> [ABOUT THIS TASK] Starting with the opening line of the material, restate every line word for word, and end on the line containing "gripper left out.".

BEGIN

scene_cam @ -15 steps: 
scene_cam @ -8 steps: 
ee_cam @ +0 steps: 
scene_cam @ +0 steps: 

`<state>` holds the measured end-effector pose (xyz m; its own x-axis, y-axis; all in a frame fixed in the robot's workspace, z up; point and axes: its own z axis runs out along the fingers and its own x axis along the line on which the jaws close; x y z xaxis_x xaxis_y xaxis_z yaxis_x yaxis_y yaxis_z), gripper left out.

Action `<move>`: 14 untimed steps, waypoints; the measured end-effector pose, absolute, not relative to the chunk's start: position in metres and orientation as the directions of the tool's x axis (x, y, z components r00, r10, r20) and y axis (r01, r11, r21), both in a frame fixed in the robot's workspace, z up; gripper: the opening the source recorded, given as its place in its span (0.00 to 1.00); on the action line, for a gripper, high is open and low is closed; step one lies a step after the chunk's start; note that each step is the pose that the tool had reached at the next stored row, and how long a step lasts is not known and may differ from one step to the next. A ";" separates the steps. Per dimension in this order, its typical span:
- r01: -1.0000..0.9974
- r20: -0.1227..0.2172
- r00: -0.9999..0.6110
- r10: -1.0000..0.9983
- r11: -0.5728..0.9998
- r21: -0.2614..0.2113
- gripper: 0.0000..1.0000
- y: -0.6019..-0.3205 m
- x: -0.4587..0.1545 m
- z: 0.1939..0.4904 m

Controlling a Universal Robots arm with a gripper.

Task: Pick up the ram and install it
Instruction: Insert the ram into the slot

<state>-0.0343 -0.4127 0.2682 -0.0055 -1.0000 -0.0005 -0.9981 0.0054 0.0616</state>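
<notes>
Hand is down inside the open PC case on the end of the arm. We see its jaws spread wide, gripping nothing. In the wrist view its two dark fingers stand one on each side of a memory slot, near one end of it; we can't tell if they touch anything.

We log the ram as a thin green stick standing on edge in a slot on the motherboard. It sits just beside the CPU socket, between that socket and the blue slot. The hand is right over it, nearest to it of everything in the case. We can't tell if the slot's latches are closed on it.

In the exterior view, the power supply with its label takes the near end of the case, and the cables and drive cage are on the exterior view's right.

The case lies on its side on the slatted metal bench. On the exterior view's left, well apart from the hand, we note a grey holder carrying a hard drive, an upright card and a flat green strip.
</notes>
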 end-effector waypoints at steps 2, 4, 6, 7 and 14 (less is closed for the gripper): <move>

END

> [TASK OUTPUT]
scene_cam @ -15 steps: 
scene_cam @ -8 steps: 
ee_cam @ +0 steps: 
scene_cam @ +0 steps: 

`<state>` holds the measured end-effector pose (xyz m; its own x-axis, y-axis; all in a frame fixed in the robot's workspace, z up; point and axes: its own z axis runs out along the fingers and its own x axis along the line on which the jaws close; x y z xaxis_x xaxis_y xaxis_z yaxis_x yaxis_y yaxis_z), gripper left out.

The given output is complete.